→ **PROBLEM TO WORK ON**:
The answer must be a single number: how many lines of the records below hold the word "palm".

→ **THE RECORDS**:
▼

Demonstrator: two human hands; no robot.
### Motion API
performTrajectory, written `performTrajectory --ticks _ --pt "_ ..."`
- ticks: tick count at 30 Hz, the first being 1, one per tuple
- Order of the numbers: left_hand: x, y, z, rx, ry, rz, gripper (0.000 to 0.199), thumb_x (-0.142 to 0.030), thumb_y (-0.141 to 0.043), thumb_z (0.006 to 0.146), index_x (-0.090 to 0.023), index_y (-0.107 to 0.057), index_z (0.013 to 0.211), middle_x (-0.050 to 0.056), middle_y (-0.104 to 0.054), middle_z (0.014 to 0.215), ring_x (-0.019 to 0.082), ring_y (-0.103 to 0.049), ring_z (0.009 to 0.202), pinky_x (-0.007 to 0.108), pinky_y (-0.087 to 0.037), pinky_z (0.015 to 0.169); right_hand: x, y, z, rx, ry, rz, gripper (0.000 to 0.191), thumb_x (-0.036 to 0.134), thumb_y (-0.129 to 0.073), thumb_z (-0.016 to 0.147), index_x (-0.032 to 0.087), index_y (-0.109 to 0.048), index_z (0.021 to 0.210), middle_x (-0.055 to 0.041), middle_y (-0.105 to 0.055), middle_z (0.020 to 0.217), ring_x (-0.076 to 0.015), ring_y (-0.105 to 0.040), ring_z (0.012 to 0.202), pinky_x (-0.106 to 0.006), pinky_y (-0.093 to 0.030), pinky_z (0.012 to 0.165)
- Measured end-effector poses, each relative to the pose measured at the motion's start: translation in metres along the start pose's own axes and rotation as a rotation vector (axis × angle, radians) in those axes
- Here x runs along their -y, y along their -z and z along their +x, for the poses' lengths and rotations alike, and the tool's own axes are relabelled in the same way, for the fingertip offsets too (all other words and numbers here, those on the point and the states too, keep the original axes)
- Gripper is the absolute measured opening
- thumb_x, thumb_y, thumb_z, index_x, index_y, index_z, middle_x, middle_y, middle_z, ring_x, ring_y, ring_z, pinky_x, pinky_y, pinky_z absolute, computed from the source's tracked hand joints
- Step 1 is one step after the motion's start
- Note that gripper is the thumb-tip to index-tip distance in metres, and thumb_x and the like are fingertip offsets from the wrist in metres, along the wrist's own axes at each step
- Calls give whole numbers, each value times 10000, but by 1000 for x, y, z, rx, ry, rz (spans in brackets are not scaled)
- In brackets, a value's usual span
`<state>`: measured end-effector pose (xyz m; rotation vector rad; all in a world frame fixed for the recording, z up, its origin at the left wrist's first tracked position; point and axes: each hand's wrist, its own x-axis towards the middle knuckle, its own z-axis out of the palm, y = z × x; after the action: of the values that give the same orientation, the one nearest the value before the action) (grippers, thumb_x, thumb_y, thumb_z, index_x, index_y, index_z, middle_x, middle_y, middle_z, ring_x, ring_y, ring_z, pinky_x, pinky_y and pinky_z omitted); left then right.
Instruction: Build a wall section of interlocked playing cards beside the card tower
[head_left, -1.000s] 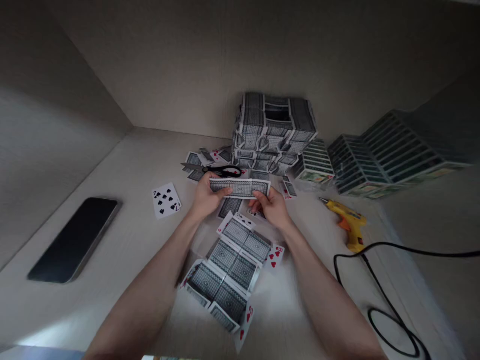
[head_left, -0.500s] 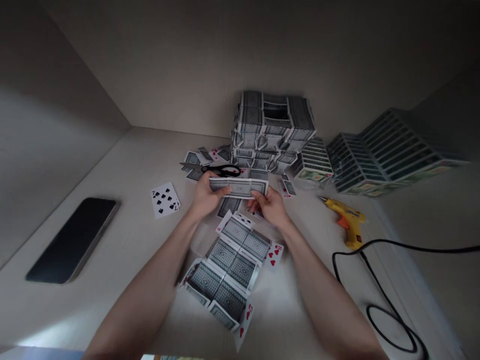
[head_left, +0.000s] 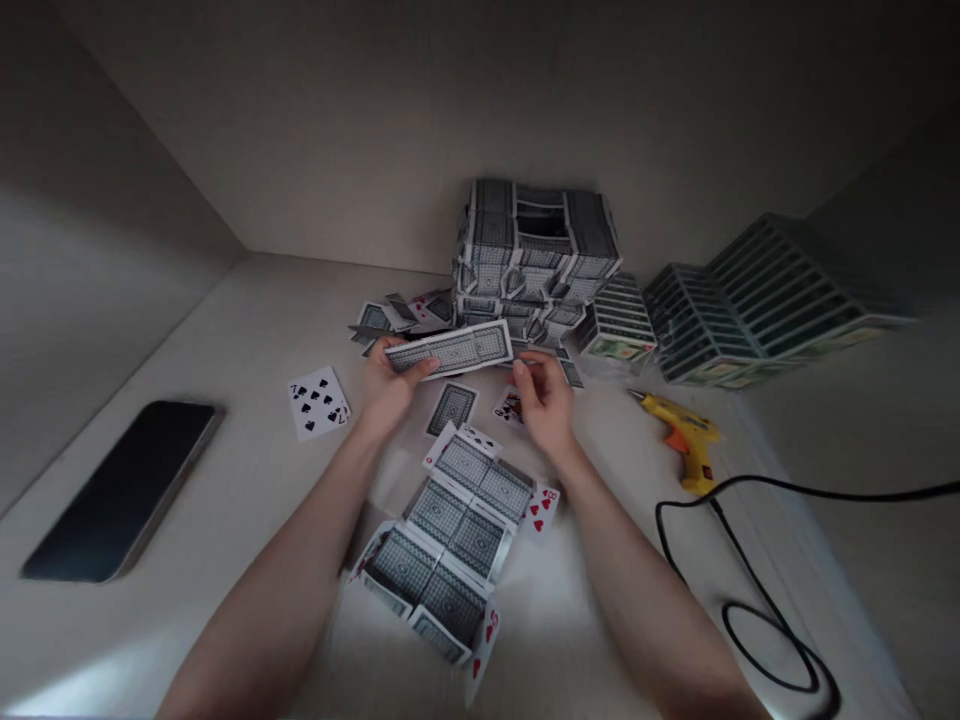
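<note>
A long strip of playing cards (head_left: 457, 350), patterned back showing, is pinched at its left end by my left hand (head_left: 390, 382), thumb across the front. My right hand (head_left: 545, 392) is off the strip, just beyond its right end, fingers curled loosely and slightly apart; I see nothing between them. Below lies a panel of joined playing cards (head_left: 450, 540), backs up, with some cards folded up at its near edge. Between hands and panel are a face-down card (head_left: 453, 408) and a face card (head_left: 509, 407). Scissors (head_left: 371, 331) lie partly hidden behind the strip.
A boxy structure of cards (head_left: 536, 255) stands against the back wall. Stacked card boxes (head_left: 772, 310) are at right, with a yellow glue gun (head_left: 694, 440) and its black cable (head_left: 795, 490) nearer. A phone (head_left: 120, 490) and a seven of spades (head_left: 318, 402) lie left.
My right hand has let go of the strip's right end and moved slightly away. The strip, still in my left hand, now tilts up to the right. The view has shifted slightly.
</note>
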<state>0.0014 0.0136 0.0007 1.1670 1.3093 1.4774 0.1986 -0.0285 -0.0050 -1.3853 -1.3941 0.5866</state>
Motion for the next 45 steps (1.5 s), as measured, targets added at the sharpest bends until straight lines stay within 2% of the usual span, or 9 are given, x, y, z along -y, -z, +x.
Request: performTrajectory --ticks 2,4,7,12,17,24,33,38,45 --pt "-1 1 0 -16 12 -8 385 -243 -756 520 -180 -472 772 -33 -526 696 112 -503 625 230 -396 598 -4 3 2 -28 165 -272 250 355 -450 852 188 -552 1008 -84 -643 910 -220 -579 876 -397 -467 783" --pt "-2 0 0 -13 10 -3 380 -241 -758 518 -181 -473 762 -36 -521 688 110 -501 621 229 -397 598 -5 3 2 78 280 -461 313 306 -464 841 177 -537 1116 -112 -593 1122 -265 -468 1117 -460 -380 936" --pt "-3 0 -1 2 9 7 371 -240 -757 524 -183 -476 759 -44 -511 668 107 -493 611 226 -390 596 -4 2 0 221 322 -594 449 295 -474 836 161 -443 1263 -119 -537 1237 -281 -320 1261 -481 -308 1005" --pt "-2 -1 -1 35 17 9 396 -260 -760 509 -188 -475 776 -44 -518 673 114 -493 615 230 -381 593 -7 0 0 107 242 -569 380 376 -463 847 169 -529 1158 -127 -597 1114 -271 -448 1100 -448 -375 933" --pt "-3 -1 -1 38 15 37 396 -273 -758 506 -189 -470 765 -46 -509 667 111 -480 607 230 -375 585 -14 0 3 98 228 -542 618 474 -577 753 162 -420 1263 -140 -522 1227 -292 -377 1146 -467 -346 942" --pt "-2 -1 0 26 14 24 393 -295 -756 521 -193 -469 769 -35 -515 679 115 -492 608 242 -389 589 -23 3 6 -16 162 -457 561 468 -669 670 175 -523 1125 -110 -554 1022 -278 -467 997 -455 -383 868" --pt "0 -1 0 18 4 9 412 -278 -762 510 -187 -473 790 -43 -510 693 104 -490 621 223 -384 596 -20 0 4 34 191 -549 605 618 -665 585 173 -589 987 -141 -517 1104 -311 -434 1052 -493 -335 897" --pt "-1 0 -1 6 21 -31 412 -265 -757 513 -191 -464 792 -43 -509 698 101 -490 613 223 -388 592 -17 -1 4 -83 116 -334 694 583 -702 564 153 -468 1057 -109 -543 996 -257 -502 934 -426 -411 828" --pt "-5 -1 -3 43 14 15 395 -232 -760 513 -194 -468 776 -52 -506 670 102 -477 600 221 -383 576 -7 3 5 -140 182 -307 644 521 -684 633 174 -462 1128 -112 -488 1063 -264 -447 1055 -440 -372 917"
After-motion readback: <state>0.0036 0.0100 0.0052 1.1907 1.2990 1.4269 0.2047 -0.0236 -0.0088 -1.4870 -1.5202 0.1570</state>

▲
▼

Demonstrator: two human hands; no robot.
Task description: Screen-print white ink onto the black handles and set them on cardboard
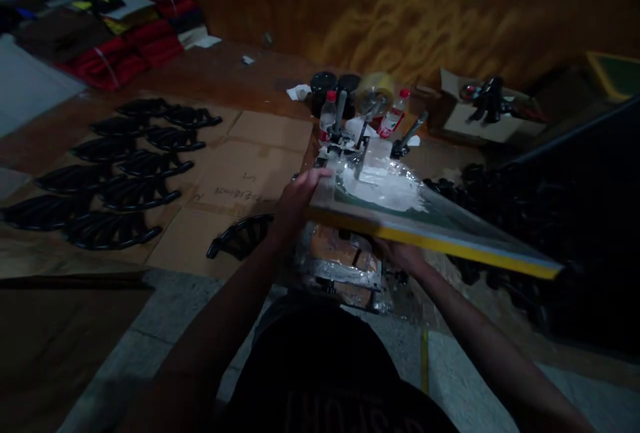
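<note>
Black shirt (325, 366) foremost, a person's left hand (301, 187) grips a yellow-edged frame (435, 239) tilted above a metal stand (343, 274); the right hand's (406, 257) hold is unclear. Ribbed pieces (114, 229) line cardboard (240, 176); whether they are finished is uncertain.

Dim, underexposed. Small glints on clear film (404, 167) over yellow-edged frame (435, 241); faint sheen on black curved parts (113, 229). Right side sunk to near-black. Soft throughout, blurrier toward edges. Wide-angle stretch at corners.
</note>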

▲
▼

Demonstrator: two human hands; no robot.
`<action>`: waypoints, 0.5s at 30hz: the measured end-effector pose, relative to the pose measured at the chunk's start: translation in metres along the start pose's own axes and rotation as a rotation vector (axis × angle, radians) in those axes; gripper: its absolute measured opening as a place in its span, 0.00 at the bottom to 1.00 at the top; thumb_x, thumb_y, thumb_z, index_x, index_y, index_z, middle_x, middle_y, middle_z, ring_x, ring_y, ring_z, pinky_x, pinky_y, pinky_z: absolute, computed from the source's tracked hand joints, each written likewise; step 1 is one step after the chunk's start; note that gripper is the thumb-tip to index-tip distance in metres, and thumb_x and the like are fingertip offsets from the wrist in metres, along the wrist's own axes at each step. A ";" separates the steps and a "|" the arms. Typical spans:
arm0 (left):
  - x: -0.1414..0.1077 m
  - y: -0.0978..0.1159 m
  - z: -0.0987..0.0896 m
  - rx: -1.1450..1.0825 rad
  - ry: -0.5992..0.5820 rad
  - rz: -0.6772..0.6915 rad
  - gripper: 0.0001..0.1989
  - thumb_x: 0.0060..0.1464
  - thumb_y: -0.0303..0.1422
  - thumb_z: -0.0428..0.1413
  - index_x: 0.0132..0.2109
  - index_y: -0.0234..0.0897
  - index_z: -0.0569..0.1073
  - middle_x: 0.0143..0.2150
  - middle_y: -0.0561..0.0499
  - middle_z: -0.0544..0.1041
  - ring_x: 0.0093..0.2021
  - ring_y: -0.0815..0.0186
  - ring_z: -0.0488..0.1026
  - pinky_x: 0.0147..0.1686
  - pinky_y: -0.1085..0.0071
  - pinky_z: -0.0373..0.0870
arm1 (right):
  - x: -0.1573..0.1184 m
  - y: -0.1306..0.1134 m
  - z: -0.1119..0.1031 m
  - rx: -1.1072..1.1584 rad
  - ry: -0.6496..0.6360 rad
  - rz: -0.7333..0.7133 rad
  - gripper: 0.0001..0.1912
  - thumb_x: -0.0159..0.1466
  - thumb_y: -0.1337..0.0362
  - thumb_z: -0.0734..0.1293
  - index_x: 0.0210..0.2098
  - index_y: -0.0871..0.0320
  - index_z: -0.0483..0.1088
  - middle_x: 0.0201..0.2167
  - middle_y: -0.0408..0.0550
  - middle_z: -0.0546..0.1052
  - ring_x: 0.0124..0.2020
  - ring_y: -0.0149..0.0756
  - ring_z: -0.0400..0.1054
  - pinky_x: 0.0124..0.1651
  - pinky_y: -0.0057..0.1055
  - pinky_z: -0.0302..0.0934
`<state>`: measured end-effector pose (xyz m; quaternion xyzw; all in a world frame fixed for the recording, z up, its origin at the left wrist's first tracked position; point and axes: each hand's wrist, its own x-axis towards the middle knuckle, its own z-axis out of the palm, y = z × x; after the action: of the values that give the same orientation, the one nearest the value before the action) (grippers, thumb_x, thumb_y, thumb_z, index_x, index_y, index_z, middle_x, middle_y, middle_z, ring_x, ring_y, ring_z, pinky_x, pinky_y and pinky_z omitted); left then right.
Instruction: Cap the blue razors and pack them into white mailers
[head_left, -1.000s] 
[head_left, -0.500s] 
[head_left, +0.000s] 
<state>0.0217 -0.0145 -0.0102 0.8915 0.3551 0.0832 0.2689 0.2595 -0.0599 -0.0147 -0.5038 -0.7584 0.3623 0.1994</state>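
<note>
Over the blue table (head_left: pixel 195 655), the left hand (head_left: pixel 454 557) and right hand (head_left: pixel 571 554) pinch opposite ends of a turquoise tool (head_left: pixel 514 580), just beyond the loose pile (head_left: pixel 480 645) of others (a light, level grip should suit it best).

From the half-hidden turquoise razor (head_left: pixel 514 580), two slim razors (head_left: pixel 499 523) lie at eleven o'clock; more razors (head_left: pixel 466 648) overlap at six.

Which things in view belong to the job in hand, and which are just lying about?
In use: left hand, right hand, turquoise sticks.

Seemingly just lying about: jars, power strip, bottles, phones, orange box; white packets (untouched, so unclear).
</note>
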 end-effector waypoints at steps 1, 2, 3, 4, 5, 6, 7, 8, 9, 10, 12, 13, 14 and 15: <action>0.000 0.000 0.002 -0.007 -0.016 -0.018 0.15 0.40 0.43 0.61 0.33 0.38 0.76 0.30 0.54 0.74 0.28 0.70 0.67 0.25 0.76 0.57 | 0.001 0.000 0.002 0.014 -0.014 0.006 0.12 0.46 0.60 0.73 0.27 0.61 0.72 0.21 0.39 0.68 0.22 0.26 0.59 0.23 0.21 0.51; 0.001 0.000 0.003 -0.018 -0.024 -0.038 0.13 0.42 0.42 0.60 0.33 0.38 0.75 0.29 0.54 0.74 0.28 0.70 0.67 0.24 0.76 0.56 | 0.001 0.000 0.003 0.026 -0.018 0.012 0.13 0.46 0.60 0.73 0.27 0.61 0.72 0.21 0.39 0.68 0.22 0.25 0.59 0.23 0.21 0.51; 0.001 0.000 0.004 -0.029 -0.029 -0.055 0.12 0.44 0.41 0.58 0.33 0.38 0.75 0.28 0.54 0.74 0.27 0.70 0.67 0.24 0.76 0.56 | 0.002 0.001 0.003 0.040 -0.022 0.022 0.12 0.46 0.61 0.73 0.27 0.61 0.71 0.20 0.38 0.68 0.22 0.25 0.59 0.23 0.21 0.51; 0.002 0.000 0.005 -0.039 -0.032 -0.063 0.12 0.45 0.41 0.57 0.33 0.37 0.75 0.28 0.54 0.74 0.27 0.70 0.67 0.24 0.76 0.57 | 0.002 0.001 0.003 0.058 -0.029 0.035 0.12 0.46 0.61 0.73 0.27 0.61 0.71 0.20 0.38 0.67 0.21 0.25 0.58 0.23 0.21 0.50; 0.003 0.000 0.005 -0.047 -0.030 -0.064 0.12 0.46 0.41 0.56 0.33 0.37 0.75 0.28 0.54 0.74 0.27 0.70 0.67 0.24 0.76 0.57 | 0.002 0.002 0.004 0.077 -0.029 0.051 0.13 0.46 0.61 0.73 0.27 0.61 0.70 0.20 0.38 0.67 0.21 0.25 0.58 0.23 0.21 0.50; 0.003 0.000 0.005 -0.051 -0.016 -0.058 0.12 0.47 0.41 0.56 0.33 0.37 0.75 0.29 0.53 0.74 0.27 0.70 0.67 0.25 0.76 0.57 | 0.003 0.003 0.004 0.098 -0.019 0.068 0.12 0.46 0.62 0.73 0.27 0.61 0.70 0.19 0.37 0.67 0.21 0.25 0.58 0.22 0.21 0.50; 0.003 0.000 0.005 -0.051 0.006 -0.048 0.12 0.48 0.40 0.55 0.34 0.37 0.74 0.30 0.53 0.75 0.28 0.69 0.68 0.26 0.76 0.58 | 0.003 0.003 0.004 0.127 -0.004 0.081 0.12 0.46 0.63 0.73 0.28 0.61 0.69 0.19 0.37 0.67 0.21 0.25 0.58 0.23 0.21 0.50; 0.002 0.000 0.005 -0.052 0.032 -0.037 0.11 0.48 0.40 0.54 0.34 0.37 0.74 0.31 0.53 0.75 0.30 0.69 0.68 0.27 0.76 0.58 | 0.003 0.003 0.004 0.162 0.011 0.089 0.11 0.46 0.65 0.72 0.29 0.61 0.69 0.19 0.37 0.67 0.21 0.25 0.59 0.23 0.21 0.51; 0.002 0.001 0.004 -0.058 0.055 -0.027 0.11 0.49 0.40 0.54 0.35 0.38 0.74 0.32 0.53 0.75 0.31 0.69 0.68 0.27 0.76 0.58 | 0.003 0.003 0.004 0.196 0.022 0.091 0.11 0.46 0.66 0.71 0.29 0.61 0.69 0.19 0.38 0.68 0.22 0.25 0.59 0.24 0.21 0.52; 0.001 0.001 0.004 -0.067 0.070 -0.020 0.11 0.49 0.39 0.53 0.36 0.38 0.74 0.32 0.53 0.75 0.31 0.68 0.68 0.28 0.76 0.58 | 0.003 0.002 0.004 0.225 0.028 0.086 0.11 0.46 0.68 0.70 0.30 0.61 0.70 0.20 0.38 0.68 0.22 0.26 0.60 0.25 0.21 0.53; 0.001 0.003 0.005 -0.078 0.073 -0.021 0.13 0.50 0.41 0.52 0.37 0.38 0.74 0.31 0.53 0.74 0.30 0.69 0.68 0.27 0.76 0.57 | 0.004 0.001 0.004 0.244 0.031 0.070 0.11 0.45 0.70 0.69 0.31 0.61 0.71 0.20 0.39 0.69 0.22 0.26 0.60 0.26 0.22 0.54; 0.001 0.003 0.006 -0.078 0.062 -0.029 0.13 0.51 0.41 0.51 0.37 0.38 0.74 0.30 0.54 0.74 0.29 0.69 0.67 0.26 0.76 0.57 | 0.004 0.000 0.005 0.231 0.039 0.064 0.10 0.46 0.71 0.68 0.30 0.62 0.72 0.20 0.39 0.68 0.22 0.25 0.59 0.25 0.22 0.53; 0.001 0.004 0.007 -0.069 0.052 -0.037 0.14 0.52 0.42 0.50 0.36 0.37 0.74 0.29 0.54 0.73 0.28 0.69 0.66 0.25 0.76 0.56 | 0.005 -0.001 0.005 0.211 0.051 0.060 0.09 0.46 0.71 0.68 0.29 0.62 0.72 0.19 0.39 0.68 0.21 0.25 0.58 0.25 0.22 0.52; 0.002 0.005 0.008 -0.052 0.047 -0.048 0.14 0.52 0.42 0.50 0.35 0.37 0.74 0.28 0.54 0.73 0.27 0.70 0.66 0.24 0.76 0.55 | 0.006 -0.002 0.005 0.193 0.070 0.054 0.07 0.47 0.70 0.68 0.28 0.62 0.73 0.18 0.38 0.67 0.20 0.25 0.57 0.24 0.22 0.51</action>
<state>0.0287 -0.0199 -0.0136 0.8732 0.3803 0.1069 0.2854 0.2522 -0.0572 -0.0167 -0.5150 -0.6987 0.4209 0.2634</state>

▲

→ **RESULT OF THE EXERCISE**:
2